The Nairobi Securities Exchange (NSE) has launched a Banking Sector Index to track 11 listed banks in Kenya.
In a notice issued on Wednesday, October 1, NSE stated that the new Banking Sector Index will take effect from October 1, 2025.
It noted that the index will act as a transparent benchmark, support Exchange Traded Funds (ETFs), and enhance market activity.
“The Nairobi Securities Exchange Plc (NSE) today announced the launch of its Banking Sector Index, a market capitalization-weighted and float-adjusted benchmark designed to provide investors with a transparent and reliable measure of the performance of the banking sector,” read the notice in part.
“The NSE Banking Sector share index is designed to represent the performance of all listed Commercial Banks on the Nairobi Securities Exchange, providing investors with a comprehensive and complementary benchmark to measure the performance of the Kenyan Banking Stocks.”

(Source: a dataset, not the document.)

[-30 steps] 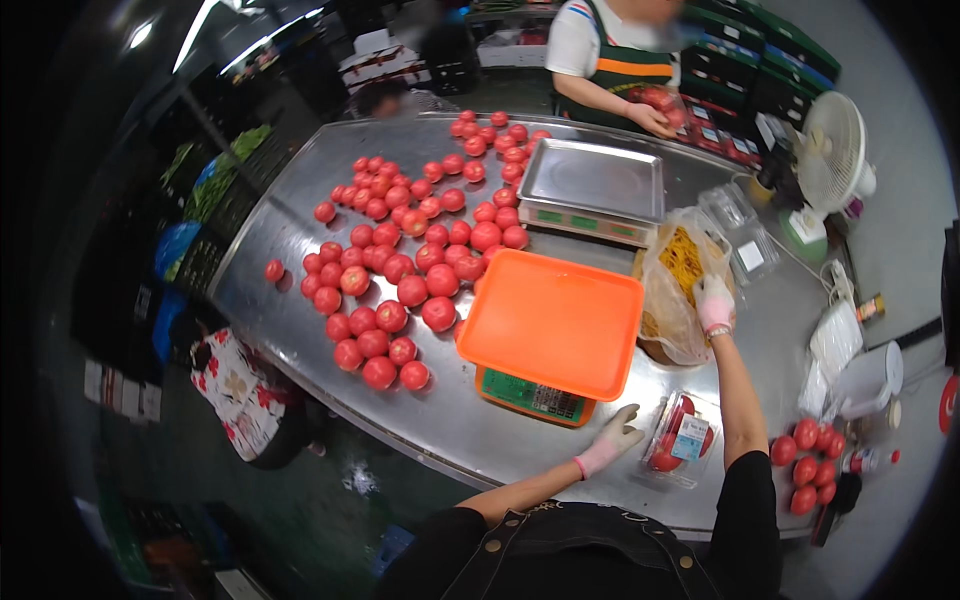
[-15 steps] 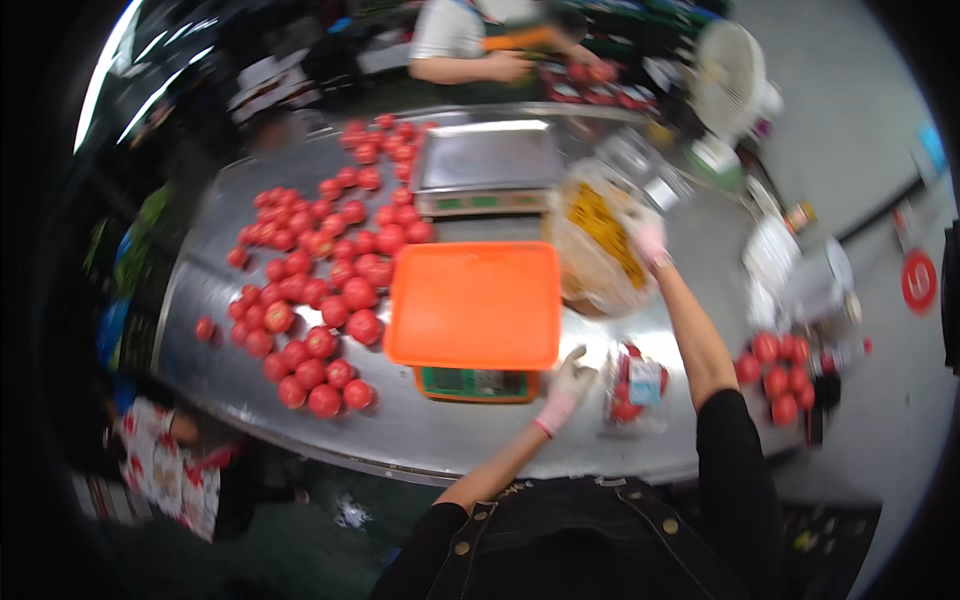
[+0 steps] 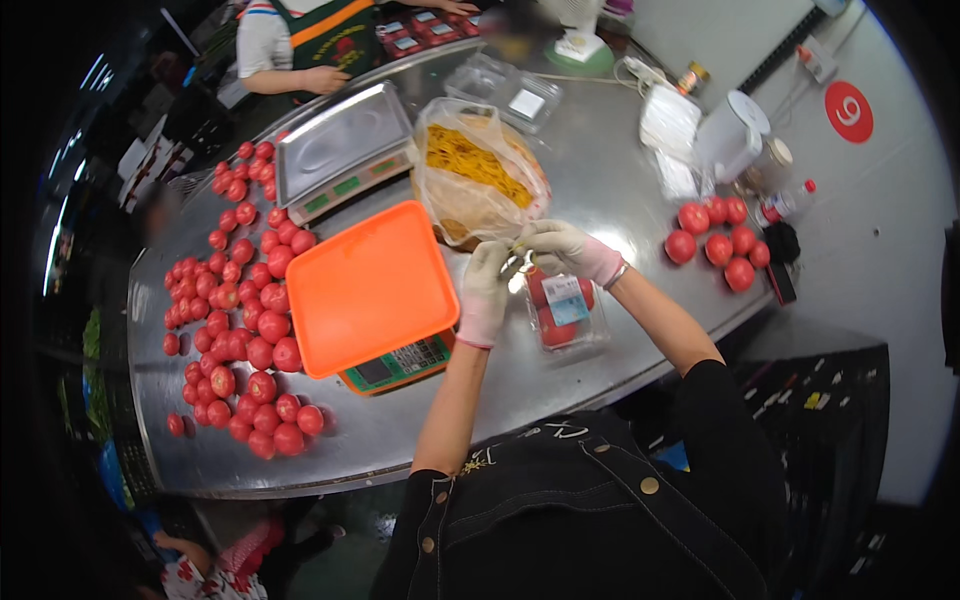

NSE Banking Index to Track Performance of KCB, Equity, and 9 Other Banks
NSE noted that the new index will track the performance of freely tradable shares of all listed banking institutions.
Kenyan-listed banks whose performance will be tracked include KCB Group Plc, Equity Group Holdings Plc, The Co-operative Bank of Kenya Ltd, Absa Bank Kenya Plc, and NCBA Group Plc.
Others are BK Group Plc, Diamond Trust Bank Kenya Ltd, HF Group Plc, I&M Group Plc, and Stanbic Holdings Plc.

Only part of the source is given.